Skidmore offers a slew of resources and benefits to its 30,000 alumni. Graduates receive invitations to Celebration Weekend, access to the Skidmore Business Network and the possibility of auditing courses. Skidmore organizes cocktail parties, lectures and receptions with President Glotzbach and travel programs for its graduates. Skidmore alumni are also granted a lifetime use of Career Services, weekend use of the Sports and Recreation Center, and use of the Scribner Library.
Our access to the library however, is not complete. One of the benefits that we do not retain as alumni is access to the academic databases like JSTOR and EBSCOhost. This loss is unfortunate and unnecessary.
Our academic interests certainly do not end the second we are handed a diploma. The liberal arts education ignites the spark of curiosity and fans its flames for a lifetime. Though many of us will be doing post-graduate studies that will surely grant access to these databases, others among us will enter directly into the workforce and will lose access these resources.

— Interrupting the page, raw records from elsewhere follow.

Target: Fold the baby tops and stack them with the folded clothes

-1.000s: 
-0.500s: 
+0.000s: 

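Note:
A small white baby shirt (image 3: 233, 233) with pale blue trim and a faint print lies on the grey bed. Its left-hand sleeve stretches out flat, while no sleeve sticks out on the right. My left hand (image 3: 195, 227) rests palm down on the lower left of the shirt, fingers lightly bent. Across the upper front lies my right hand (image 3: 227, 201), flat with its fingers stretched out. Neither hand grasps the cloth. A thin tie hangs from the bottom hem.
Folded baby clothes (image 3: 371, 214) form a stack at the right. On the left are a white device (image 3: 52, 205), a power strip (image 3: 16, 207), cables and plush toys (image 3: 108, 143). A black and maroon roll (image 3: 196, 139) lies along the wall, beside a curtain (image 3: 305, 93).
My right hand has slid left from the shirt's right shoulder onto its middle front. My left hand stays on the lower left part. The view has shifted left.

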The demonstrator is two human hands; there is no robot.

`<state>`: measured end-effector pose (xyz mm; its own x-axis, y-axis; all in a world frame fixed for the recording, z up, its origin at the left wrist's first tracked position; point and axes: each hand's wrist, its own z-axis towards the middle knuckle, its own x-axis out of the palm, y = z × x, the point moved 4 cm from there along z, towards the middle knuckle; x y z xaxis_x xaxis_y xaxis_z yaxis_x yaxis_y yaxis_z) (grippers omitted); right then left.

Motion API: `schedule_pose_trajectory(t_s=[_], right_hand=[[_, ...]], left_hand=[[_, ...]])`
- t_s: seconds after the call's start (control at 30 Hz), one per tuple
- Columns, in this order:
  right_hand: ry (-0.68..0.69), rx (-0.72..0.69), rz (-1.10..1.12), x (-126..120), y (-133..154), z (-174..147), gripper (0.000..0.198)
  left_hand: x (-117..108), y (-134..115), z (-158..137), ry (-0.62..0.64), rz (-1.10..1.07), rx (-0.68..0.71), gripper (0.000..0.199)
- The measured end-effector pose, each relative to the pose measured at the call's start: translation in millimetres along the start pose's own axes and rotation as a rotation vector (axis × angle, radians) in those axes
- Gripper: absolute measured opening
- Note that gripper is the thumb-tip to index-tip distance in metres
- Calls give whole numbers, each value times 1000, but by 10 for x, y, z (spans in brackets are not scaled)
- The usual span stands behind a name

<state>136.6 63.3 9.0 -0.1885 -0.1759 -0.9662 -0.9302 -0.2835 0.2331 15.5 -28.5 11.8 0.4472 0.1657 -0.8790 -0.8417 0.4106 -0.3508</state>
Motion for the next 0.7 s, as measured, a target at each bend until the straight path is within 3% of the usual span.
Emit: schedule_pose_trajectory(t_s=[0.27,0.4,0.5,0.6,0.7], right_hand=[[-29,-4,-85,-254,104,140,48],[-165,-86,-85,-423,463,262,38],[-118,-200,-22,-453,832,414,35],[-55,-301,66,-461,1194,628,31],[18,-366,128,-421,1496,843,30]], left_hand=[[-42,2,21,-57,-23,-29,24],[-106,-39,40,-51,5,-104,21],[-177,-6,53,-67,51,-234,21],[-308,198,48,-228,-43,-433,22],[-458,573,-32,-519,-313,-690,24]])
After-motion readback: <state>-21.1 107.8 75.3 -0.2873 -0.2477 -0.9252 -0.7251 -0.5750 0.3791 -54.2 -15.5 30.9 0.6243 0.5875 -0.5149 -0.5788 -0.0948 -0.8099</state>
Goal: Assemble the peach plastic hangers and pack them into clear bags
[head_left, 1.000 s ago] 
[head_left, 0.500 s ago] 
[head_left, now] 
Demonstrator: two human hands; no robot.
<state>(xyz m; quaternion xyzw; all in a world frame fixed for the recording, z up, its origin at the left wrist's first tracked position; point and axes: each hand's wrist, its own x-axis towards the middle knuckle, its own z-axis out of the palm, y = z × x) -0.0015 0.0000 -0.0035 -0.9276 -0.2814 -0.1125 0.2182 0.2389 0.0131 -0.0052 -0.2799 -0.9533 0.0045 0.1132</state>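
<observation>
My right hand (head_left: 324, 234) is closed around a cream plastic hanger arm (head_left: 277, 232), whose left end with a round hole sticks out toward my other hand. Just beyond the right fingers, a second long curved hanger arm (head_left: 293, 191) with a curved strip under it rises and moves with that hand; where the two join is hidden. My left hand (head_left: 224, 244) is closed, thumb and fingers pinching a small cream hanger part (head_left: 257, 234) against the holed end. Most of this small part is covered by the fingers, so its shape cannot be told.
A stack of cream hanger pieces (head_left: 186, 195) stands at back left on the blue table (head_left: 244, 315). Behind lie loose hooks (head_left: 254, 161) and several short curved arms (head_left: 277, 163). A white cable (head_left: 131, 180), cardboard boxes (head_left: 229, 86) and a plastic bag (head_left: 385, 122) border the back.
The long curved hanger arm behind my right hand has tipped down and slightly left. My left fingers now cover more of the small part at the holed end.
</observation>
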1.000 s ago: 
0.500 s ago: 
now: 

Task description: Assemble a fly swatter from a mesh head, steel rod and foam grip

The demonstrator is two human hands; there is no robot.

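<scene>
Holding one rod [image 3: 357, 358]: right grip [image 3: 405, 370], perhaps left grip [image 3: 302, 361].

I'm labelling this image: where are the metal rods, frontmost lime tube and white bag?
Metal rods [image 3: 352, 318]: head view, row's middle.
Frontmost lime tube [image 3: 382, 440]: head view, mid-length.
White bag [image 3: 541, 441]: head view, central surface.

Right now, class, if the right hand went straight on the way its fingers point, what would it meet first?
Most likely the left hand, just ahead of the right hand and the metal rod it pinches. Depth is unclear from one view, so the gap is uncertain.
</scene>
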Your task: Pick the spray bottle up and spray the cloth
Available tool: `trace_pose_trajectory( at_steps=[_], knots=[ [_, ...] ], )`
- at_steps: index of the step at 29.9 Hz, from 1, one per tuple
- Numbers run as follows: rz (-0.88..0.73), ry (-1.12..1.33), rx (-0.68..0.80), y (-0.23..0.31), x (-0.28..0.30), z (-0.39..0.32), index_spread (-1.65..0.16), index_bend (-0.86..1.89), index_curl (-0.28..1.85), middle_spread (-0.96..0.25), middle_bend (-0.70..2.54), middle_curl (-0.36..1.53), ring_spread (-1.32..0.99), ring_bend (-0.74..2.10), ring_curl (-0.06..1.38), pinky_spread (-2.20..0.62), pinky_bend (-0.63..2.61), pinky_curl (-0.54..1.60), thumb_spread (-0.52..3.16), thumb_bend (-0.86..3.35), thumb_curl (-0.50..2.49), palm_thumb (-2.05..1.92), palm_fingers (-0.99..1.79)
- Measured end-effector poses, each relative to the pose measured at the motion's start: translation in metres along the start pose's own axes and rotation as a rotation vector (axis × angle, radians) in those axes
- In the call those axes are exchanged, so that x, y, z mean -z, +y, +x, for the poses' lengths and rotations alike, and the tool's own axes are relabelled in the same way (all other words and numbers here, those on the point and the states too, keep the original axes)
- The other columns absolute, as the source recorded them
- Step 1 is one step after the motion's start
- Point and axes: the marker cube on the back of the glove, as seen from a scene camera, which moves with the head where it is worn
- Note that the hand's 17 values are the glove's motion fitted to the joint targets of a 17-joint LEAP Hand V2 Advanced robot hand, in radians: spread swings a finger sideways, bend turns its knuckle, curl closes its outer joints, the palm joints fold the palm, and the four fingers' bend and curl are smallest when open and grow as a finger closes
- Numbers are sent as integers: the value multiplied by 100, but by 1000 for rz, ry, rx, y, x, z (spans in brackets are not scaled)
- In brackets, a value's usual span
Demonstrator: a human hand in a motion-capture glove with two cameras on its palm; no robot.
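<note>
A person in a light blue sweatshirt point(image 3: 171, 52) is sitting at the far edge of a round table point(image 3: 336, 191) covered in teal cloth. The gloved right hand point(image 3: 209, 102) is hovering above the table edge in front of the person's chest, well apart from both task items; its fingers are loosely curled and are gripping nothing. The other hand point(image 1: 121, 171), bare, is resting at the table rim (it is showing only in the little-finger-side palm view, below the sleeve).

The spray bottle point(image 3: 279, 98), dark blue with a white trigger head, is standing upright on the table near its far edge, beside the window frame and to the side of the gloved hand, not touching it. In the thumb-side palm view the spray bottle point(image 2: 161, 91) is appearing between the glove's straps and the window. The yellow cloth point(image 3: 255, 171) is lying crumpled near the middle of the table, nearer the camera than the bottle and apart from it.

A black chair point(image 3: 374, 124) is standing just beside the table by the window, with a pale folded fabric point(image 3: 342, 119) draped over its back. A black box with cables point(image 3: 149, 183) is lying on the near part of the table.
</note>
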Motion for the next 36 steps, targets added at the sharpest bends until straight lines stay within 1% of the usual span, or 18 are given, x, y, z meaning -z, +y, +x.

Though it would likely be prohibitively expensive to include all alumni in the license agreements that Skidmore has with these databases, we might consider an opt-in program for those alumni who would use and enjoy these academic journals.
Macalester College in St. Paul, Minn., recently started one such initiative. Last month, Macalester announced it would begin a JSTOR alumni pilot program. Their alumni will have access to over 1,500 scholarly journals to help quench the thirst for knowledge that is created by a liberal arts education.
There is no reason that Skidmore should not explore adopting a similar program. The school would of course need to gage alumni interest and perform a cost-benefit analysis. We risk little by at least considering the possibility.
Skidmore’s allocation of resources as an academic institution is primarily focused on is its current students — as it should be. Skidmore should consider further supporting the love of knowledge that it steeped its alumni in as students.